• _What the task asks_:
Return, exactly and in full, the lines of the records below starting at the one with "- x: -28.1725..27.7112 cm" and ending at the one with "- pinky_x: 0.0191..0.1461", and no other lines.

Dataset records
################

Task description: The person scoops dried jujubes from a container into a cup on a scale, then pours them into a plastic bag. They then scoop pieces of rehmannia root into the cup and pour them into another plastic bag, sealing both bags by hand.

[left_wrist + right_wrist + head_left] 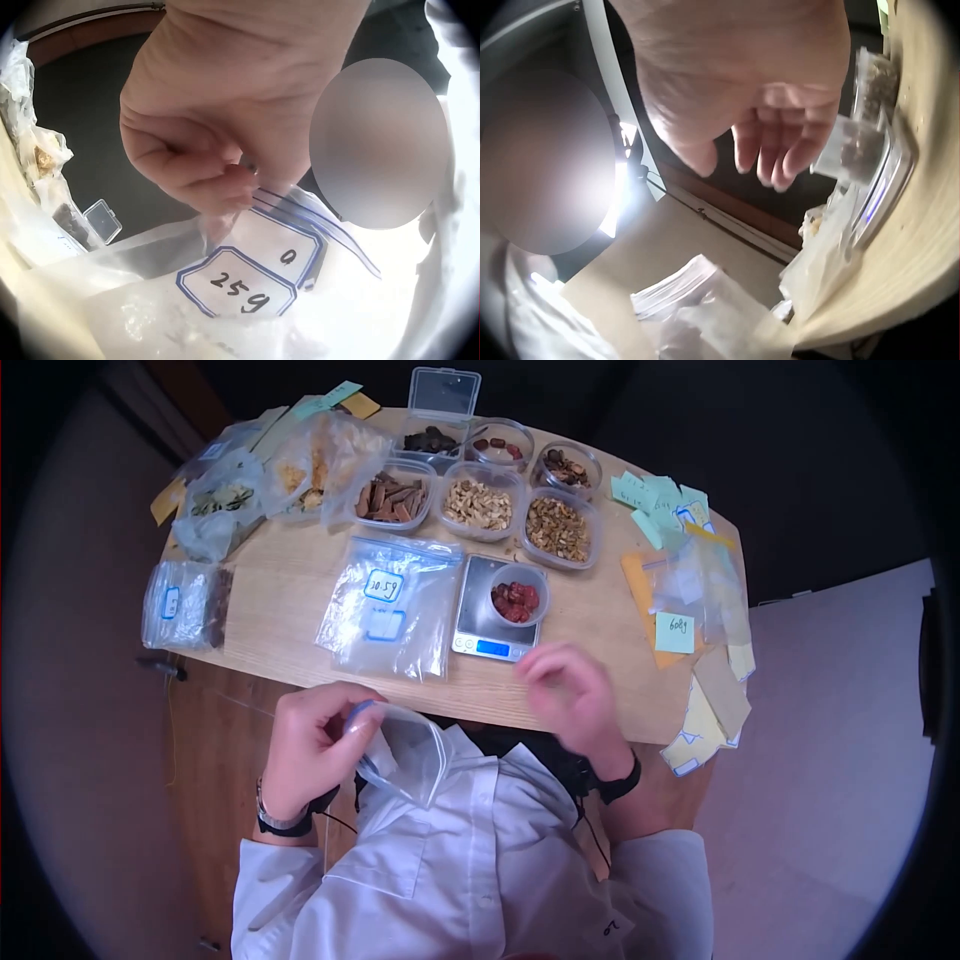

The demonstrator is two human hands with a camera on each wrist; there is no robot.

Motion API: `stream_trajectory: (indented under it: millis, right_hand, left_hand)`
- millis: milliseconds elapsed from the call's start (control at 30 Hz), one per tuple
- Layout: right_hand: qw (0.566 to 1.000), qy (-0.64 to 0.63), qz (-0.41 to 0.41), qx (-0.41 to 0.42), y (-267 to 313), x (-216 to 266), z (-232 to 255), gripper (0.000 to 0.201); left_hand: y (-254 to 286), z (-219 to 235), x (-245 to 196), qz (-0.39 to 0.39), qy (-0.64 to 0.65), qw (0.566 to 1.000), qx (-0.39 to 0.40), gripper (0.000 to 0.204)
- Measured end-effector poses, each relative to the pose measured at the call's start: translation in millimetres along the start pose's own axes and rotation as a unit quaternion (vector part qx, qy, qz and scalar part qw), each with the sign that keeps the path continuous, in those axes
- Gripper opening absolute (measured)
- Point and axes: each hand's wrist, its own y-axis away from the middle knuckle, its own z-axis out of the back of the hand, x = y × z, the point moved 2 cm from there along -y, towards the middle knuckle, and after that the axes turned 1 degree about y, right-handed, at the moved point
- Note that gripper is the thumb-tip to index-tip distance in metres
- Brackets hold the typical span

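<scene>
In the head view my left hand (312,748) pinches a clear zip bag (412,760) by its upper edge, in front of the table's near side. Its paper label (238,283) reads 25g in the left wrist view, and the blue zip lines run beside the fingers. My right hand (574,700), blurred by motion, is just in front of a kitchen scale (472,622). Nothing is between its loosely bent fingers (802,154). On the scale stands a small clear cup (545,610) of dark red dried fruit pieces (515,601).
Flat labelled zip bags (380,635) lie left of the scale. Behind are tubs of bark strips (392,498), pale slices (478,505) and brown pieces (558,528). Filled bags (215,510) crowd the left; sticky notes (675,632) and papers (722,695) lie right.
</scene>
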Motion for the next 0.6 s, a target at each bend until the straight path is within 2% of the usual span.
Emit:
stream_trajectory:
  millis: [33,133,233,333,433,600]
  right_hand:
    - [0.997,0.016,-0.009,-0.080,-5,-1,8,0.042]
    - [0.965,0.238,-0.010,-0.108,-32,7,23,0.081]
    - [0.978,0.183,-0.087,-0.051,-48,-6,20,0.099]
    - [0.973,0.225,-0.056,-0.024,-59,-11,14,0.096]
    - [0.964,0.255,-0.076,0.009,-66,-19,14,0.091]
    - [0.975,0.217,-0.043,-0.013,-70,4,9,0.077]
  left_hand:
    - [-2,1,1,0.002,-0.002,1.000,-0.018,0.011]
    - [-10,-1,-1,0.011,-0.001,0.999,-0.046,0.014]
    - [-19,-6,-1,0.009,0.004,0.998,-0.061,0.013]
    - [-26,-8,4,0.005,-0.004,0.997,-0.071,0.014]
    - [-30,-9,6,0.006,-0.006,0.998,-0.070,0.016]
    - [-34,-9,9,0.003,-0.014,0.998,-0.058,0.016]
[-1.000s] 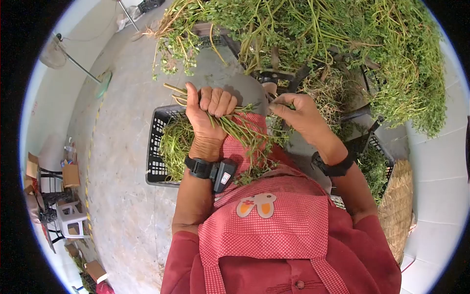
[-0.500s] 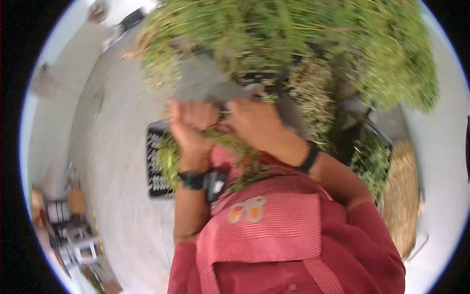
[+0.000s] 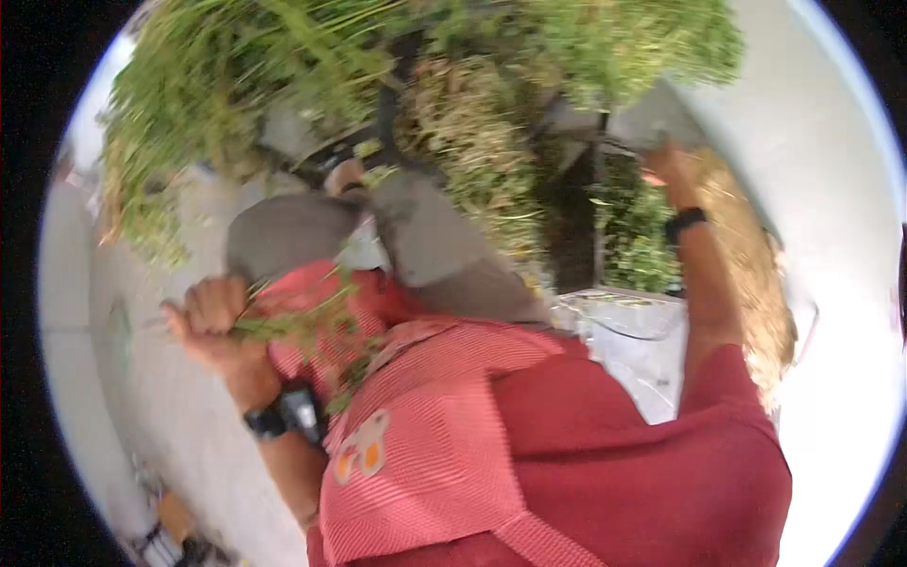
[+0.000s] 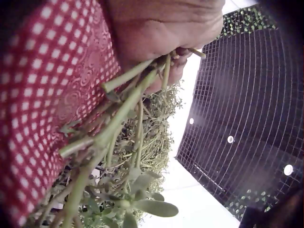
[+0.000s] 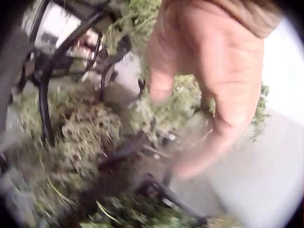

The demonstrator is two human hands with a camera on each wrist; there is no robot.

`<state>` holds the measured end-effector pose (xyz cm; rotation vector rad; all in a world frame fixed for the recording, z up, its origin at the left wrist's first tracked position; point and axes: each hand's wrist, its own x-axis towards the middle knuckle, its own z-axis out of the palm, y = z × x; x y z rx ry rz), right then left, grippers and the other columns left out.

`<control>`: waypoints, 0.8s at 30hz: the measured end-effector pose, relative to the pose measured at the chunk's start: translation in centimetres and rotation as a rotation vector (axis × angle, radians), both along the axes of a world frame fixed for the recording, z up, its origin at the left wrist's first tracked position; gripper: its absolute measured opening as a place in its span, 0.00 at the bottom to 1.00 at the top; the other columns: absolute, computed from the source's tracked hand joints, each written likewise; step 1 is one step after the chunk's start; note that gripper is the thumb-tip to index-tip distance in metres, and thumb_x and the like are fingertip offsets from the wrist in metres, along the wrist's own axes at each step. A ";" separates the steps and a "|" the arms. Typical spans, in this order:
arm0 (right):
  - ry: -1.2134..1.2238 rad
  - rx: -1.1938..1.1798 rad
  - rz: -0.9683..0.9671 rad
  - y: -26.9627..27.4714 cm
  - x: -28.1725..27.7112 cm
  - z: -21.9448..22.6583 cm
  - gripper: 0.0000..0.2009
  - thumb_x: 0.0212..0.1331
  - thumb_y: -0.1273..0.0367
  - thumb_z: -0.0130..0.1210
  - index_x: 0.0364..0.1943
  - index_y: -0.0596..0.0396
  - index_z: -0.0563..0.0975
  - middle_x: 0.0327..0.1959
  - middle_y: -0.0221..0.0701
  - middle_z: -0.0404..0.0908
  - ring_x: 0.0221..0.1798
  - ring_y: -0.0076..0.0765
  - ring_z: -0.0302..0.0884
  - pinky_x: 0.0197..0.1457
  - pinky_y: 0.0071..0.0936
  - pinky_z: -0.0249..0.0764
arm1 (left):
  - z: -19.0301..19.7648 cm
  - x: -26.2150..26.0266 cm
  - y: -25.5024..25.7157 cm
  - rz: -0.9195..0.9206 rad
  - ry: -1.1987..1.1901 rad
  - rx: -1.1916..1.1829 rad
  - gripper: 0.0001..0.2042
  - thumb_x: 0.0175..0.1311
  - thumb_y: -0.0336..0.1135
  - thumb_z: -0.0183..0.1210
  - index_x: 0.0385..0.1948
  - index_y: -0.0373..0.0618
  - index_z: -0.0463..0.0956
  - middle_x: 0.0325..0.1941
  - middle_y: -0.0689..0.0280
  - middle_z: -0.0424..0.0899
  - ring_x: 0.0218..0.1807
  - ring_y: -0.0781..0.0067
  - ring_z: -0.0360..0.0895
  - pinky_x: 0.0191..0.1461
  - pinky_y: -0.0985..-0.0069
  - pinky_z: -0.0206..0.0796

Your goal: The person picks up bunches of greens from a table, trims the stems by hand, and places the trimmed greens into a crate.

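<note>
In the head view my left hand (image 3: 213, 326) is at the lower left, gripping a bunch of purslane (image 3: 293, 323) that trails across the red checked apron (image 3: 416, 425). The left wrist view shows the thick cut stems (image 4: 121, 114) coming out of the curled fingers, with small rounded leaves below. My right hand (image 3: 673, 170) is stretched far out to the right, above the crate of greens (image 3: 633, 241). Up close in the right wrist view, the right hand (image 5: 213, 76) has its thumb and fingers apart, with nothing visible between them; the fingertips are blurred.
A large heap of green plants (image 3: 236, 85) spreads across the top, on a dark-framed support. Paler, drier plant matter (image 3: 482, 151) lies on the floor beneath. A woven straw mat (image 3: 751, 283) stands along the white wall at right. White sheeting (image 3: 624, 340) lies beside the person.
My right hand has left the bunch by the left hand and swung out to the far right. The left hand keeps its grip on the bunch. The head view has turned right.
</note>
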<state>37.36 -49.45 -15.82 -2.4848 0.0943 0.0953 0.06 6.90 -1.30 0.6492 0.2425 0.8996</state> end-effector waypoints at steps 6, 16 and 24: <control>-0.266 0.159 0.157 3.0 -0.7 1.8 0.18 0.55 0.70 0.52 0.52 0.52 0.72 0.41 0.41 0.80 0.32 0.33 0.78 0.37 0.26 0.76 | -0.8 -0.3 1.1 -0.424 -0.371 0.006 0.26 0.67 0.54 0.43 0.08 0.54 0.52 0.10 0.75 0.50 0.14 0.80 0.47 0.23 0.78 0.42; -0.252 0.418 1.221 38.2 -26.1 17.8 0.14 0.50 0.60 0.58 0.30 0.57 0.80 0.25 0.41 0.79 0.28 0.43 0.78 0.33 0.34 0.73 | -0.8 -0.3 1.0 -0.360 -0.318 0.006 0.27 0.68 0.54 0.42 0.07 0.54 0.53 0.09 0.75 0.52 0.13 0.80 0.49 0.22 0.78 0.43; -0.213 0.536 1.236 41.8 -27.3 13.8 0.12 0.45 0.61 0.58 0.23 0.56 0.80 0.21 0.40 0.76 0.28 0.49 0.75 0.34 0.42 0.71 | -0.8 -0.7 0.9 -0.328 -0.310 -0.060 0.27 0.68 0.55 0.41 0.08 0.52 0.55 0.09 0.74 0.52 0.13 0.80 0.47 0.21 0.79 0.43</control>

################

• _Final answer_:
  - x: -28.1725..27.7112 cm
  - z: -21.9448..22.6583 cm
  - gripper: 0.0000..0.2009
  - thumb_x: 0.0212..0.1331
  - thumb_y: -0.1273..0.0367
  - thumb_z: -0.0130..0.1210
  - index_x: 0.0364..0.1943
  - index_y: -0.0596..0.0396
  - index_z: -0.0563..0.0975
  - middle_x: 0.0327..0.1959
  - middle_y: -0.0221..0.0701
  - middle_z: -0.0404..0.0908
  - ring_x: 0.0221..0.1798
  - ring_y: -0.0076..0.0765
  - ring_z: -0.0302..0.0884
  - pinky_x: 0.0197..0.1457
  - pinky_y: 0.0071..0.0936
  - pinky_z: -0.0249..0.0764
arm1 (left):
  - z: -19.0301..19.7648 cm
  - x: -26.2150..26.0266 cm
  - y: -25.5024..25.7157 cm
  - rz: -0.9195..0.9206 rad
  - ry: -1.1987..1.1901 rad
  - rx: -1.1916..1.1829 rad
  - gripper: 0.0001..0.2042
  - thumb_x: 0.0175..0.1311
  - thumb_y: -0.0336..0.1135
  - thumb_z: -0.0183..0.1210
  - index_x: 0.0385..0.1948
  - index_y: -0.0373..0.0618
  - index_z: -0.0463..0.0956
  - middle_x: 0.0325..0.1941
  - middle_y: -0.0689..0.0280
  - middle_z: -0.0424..0.0899
  - ring_x: 0.0218..0.1807
  - ring_y: -0.0781..0.0067
  - ring_z: -0.0360..0.0895
  - pinky_x: 0.0191..0.1461

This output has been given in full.